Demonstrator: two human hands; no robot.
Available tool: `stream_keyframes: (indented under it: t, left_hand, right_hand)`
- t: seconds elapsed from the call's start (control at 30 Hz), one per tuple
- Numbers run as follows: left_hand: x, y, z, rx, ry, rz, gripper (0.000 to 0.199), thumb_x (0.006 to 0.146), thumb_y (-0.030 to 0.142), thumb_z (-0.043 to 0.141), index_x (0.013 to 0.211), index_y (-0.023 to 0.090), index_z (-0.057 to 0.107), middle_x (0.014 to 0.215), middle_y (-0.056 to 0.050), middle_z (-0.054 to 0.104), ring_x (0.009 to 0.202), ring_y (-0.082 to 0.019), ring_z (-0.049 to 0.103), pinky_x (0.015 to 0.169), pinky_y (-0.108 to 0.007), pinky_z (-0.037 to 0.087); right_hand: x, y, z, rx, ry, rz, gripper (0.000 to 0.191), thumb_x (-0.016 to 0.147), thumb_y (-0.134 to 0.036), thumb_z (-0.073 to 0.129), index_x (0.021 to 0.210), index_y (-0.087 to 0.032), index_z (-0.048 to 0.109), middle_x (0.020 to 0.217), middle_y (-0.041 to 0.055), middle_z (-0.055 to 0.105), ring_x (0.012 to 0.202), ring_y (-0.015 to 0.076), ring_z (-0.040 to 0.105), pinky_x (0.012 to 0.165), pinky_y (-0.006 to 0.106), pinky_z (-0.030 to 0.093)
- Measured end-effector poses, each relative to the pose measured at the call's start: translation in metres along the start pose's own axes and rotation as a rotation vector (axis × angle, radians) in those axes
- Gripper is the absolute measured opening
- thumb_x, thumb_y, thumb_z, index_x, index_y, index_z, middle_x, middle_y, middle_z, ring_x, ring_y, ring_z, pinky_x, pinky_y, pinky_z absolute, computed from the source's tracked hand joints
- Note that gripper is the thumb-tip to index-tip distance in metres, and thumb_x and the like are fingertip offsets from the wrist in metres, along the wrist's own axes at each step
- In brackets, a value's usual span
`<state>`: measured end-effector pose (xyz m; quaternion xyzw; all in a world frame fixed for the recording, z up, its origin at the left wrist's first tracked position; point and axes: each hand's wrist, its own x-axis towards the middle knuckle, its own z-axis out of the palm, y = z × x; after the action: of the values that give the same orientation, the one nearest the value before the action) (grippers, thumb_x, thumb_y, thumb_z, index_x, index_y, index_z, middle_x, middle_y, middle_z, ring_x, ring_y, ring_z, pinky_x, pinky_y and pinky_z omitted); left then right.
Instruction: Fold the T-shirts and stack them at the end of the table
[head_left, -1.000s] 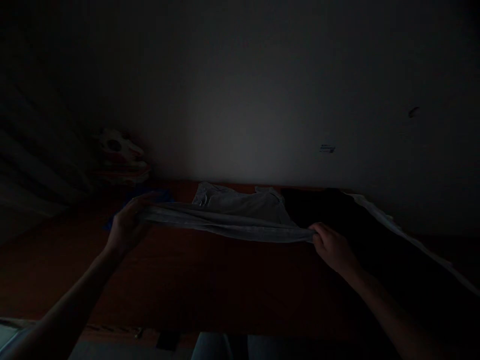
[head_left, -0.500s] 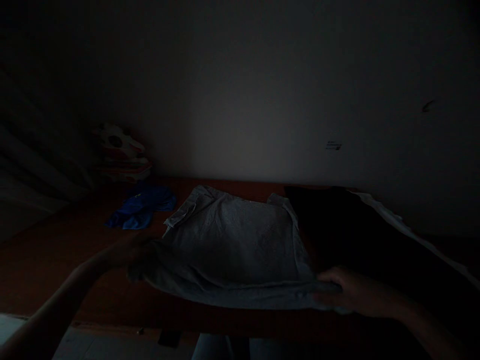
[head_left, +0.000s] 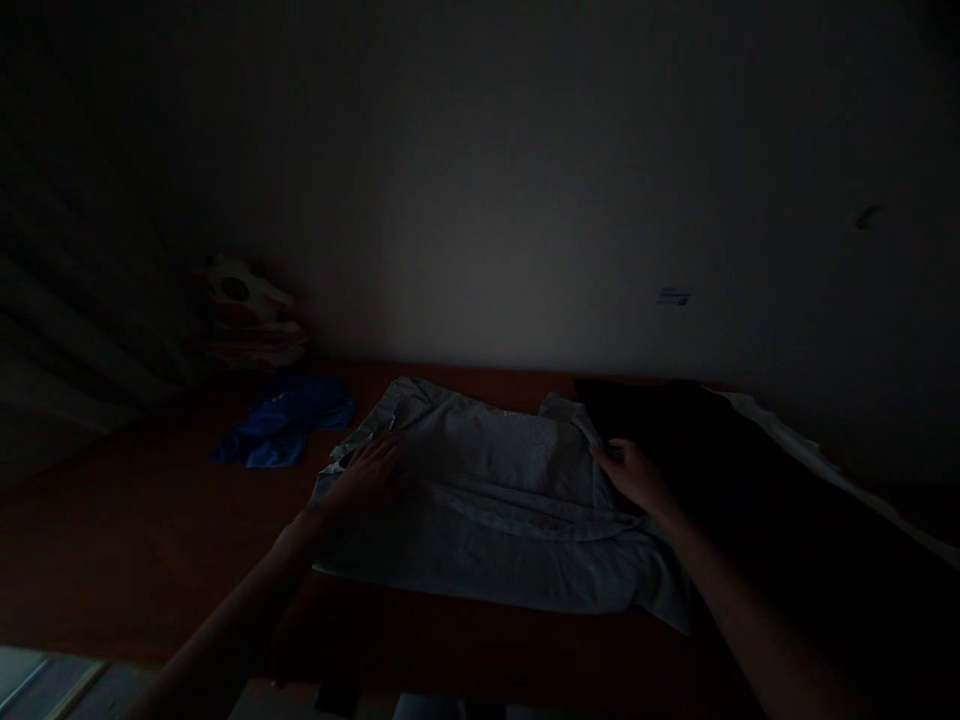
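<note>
A grey short-sleeved shirt (head_left: pixel 510 560) lies on the reddish-brown table, its lower part folded up in a loose band across the middle. My left hand (head_left: pixel 375 467) rests on the shirt near the left sleeve, fingers stretched out over the fabric. At the opposite side, my right hand (head_left: pixel 630 470) pinches the shirt's edge just below the right sleeve, thumb and fingers curled around the cloth. The picture is very dark, so the finer folds are hard to make out.
A crumpled blue garment (head_left: pixel 289 420) lies to the left. Behind it is a stack topped by a white and red object (head_left: pixel 244 295). A black cloth (head_left: pixel 720 480) spreads on the right, with a white cloth edge (head_left: pixel 795 440) beyond. A wall (head_left: pixel 495 250) rises behind the table (head_left: pixel 135 530).
Both hands have moved from the shirt's hem up to its sides near the sleeves. The hem has been let go and now lies folded over the shirt.
</note>
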<state>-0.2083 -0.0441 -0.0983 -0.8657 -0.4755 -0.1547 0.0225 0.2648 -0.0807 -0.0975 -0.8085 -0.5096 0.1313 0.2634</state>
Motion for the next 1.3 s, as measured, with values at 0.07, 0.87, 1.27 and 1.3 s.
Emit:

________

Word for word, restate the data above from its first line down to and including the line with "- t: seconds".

Demonstrator: two human hands; no robot.
Available tool: `stream_keyframes: (indented under it: t, left_hand, right_hand)`
- t: seconds elapsed from the call's start (control at 30 Hz), one per tuple

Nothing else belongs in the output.